-- EXERCISE DETAILS --
Each line from the one containing "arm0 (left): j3" to the final line of the listing below must be transcribed exactly; all others are left out.

-- GIVEN MATERIAL --
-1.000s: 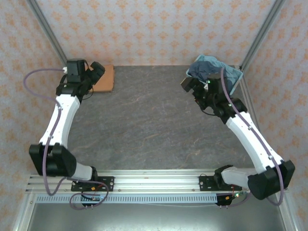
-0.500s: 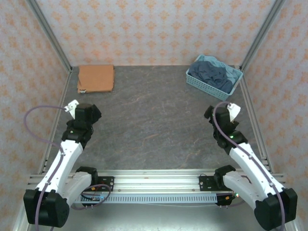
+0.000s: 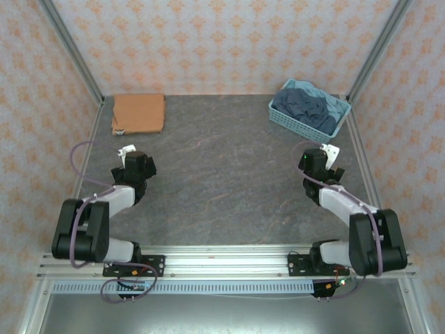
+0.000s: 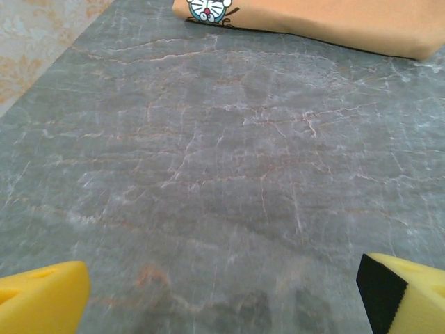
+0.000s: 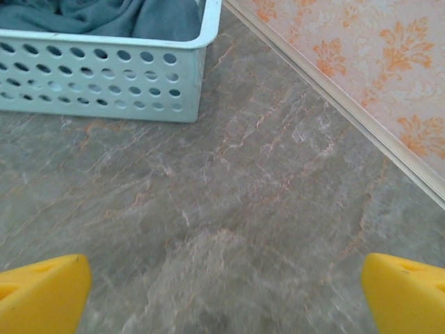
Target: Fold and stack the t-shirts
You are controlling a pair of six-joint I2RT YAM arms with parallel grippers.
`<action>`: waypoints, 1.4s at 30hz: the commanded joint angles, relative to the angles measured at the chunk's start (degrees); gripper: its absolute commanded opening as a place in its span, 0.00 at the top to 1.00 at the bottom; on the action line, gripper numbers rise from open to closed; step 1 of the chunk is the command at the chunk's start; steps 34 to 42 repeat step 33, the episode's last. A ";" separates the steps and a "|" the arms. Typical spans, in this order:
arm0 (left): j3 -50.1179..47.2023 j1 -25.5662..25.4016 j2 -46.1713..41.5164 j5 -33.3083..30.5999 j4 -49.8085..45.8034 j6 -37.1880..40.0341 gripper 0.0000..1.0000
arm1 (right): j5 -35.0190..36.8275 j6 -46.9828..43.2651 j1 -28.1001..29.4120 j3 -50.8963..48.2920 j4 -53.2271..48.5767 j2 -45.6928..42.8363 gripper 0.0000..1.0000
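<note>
A folded orange-tan t-shirt lies flat at the table's far left corner. In the left wrist view the orange-tan t-shirt runs along the top edge, with a bit of its blue-and-white print showing. Dark navy t-shirts are heaped in the light blue basket at the far right; the right wrist view shows the navy t-shirts above the basket wall. My left gripper is open over bare table, well short of the orange shirt. My right gripper is open and holds nothing, a short way in front of the basket.
The grey marbled table lies between the two arms. Patterned walls with metal corner posts close in the left, back and right sides. A wall base strip runs close to the right of the right gripper.
Both arms have drawn back from the far corners and folded low near their bases. The left gripper left the orange shirt; the right left the basket. Both stayed open.
</note>
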 commanded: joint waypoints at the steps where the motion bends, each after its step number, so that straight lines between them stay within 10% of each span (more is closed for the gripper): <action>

-- PROBLEM SOLUTION --
arm0 (left): j3 -50.1179..47.2023 j1 -25.5662..25.4016 j2 -46.1713..41.5164 j5 -33.3083..30.5999 j4 -49.8085..45.8034 j6 -37.1880..40.0341 gripper 0.0000..1.0000
arm1 (right): j5 -35.0190..36.8275 j6 -46.9828..43.2651 j1 -28.1001..29.4120 j3 -50.8963..48.2920 j4 -53.2271..48.5767 j2 -45.6928..42.8363 gripper 0.0000..1.0000
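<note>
A folded orange-tan t-shirt lies flat at the table's far left corner. In the left wrist view the orange-tan t-shirt runs along the top edge, with a bit of its blue-and-white print showing. Dark navy t-shirts are heaped in the light blue basket at the far right; the right wrist view shows the navy t-shirts above the basket wall. My left gripper is open over bare table, well short of the orange shirt. My right gripper is open and holds nothing, a short way in front of the basket.
The grey marbled table lies between the two arms. Patterned walls with metal corner posts close in the left, back and right sides. A wall base strip runs close to the right of the right gripper.
Both arms have drawn back from the far corners and folded low near their bases. The left gripper left the orange shirt; the right left the basket. Both stayed open.
</note>
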 commanded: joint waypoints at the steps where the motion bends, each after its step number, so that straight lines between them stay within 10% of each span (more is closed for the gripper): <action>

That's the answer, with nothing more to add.